### Work to complete
Would you repeat exactly the part of the listing below that runs from the line containing "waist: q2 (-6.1" down to the line containing "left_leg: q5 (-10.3", inclusive, and nothing else?

### Exercise data
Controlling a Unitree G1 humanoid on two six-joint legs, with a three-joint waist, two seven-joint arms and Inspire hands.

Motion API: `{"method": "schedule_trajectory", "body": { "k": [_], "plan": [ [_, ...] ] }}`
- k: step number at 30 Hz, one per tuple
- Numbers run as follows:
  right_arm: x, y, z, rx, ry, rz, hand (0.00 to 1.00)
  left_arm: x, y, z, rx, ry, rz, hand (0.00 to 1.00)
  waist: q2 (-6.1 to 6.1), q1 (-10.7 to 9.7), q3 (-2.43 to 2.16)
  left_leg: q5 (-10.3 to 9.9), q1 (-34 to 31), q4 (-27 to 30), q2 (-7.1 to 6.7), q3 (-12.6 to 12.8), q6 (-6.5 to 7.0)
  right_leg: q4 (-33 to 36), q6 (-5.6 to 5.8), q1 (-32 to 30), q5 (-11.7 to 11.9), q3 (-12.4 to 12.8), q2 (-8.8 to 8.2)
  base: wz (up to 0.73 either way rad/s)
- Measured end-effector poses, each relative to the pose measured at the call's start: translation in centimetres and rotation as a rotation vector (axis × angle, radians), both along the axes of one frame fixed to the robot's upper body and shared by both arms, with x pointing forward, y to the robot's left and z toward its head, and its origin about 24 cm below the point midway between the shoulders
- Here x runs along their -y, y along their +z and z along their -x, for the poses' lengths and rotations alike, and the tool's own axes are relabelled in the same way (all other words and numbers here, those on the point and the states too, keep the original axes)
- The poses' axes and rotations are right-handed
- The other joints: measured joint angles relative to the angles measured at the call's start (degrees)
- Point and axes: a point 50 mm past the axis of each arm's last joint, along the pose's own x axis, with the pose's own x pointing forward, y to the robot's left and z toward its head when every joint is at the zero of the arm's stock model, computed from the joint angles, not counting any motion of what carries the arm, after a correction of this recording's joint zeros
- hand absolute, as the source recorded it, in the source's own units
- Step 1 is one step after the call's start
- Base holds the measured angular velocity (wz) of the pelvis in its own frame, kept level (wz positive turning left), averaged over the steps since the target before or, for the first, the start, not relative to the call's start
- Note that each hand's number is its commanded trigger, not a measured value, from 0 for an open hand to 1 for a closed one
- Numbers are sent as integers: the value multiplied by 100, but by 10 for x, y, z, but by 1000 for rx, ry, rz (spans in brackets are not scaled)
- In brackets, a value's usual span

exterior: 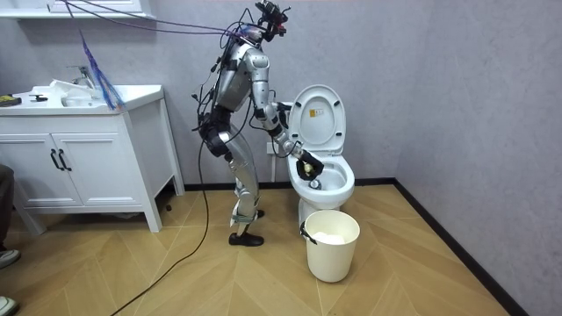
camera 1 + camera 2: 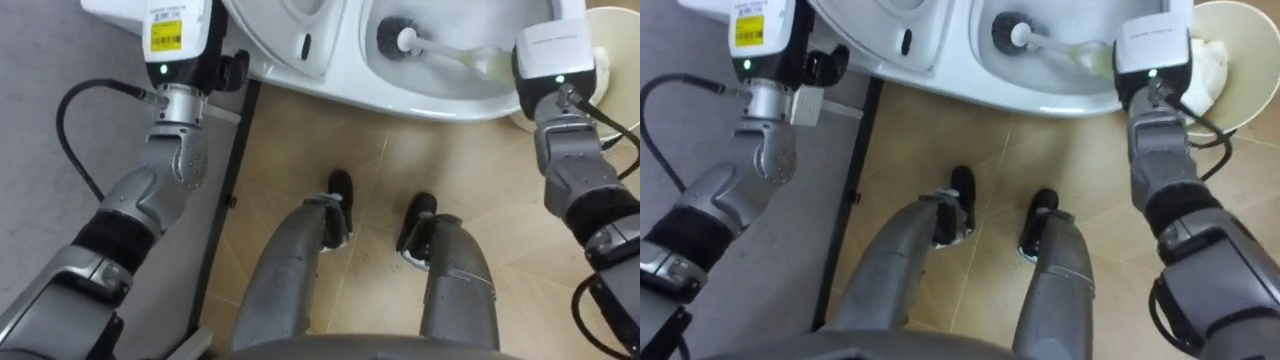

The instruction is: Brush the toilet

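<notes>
Right robot hand (image 1: 307, 164) over one toilet (image 2: 430, 100), can't tell its grip; one brush (image 2: 440, 48) lies sideways, head pointing frame-left.

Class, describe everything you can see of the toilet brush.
The toilet brush has a round, dark bristle head on a straight white handle that looks plastic. It lies inside the white toilet bowl, head toward the bowl's left side, handle running right toward the right hand, its far end hidden behind the wrist. Whether the head touches the bowl is unclear.
</notes>
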Motion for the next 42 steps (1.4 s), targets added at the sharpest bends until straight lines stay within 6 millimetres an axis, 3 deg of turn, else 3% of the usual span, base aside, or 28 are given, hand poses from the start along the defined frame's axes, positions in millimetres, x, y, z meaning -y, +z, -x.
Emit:
{"method": "schedule_trajectory", "body": {
  "k": [4,8,14,16,18,20,22,25,30,33,35,37,42],
  "plan": [
    [-6,-5,10,-44,-1,-54,100,-2,-2,3,-4,-12,15,0,21,-157,-19,-8,113,-103,33,14,-30,-141,-10,136,21,-3,52,-5],
    [-2,-12,14,-88,-36,-82,100,-1,-3,4,-5,-30,40,0,19,-162,-18,-8,168,-51,43,41,-30,-146,-10,196,21,43,61,-6],
    [31,-6,4,-104,-98,-67,100,-4,0,1,2,-30,18,0,-44,-110,14,-6,182,-3,-6,36,-27,45,-4,152,-27,49,-20,5],
    [47,-1,2,-96,-132,-81,100,-8,5,-2,18,-24,-2,0,-261,-83,41,-5,150,16,-152,42,-23,350,12,-42,-180,120,-203,19],
    [53,8,-4,-76,-143,-85,100,-12,9,-4,25,-8,-22,0,-403,-80,40,18,57,39,-173,44,-1,460,9,-175,-192,122,-261,10],
    [59,21,-12,-18,-155,-87,100,-13,10,-6,27,5,-33,0,-557,-143,101,25,13,169,-176,35,13,590,25,-200,-221,129,-308,9],
    [61,35,-20,48,-151,-88,100,-13,13,-8,37,7,-41,0,-687,-164,104,30,-18,215,-222,25,23,676,33,-244,-244,131,-368,5],
    [63,57,-31,143,-120,-47,100,-11,16,-11,43,-1,-62,0,-746,-199,107,58,-35,219,-231,18,73,679,64,-246,-223,121,-383,5],
    [43,50,-34,132,-42,-9,100,-8,15,-14,19,-5,-60,0,-703,-111,108,46,6,206,-234,6,104,635,71,-176,-179,76,-384,-1],
    [35,32,-26,65,6,67,100,0,12,-13,-1,-25,-48,0,-523,4,109,48,58,117,-259,-58,102,508,75,-51,-162,-23,-365,6],
    [39,21,-17,20,-18,95,100,2,11,-13,-11,-37,-52,0,-296,75,112,48,58,109,-251,-130,100,417,95,5,-145,-70,-341,13],
    [41,13,-10,-4,-38,104,100,3,9,-12,-15,-40,-55,0,-172,136,105,49,83,52,-246,-117,99,358,103,15,-134,-62,-336,0],
    [43,2,-2,-32,-112,31,100,9,4,-11,-36,-30,-11,0,-3,162,98,54,199,-88,-256,-37,88,226,101,109,-133,-32,-279,-4]
  ]
}}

### Response for this exercise
  waist: q2 (-6.1 to 6.1), q1 (-10.7 to 9.7), q3 (-2.43 to 2.16)
  left_leg: q5 (-10.3 to 9.9), q1 (-34 to 31), q4 (-27 to 30), q2 (-7.1 to 6.7), q3 (-12.6 to 12.8), q6 (-6.5 to 7.0)

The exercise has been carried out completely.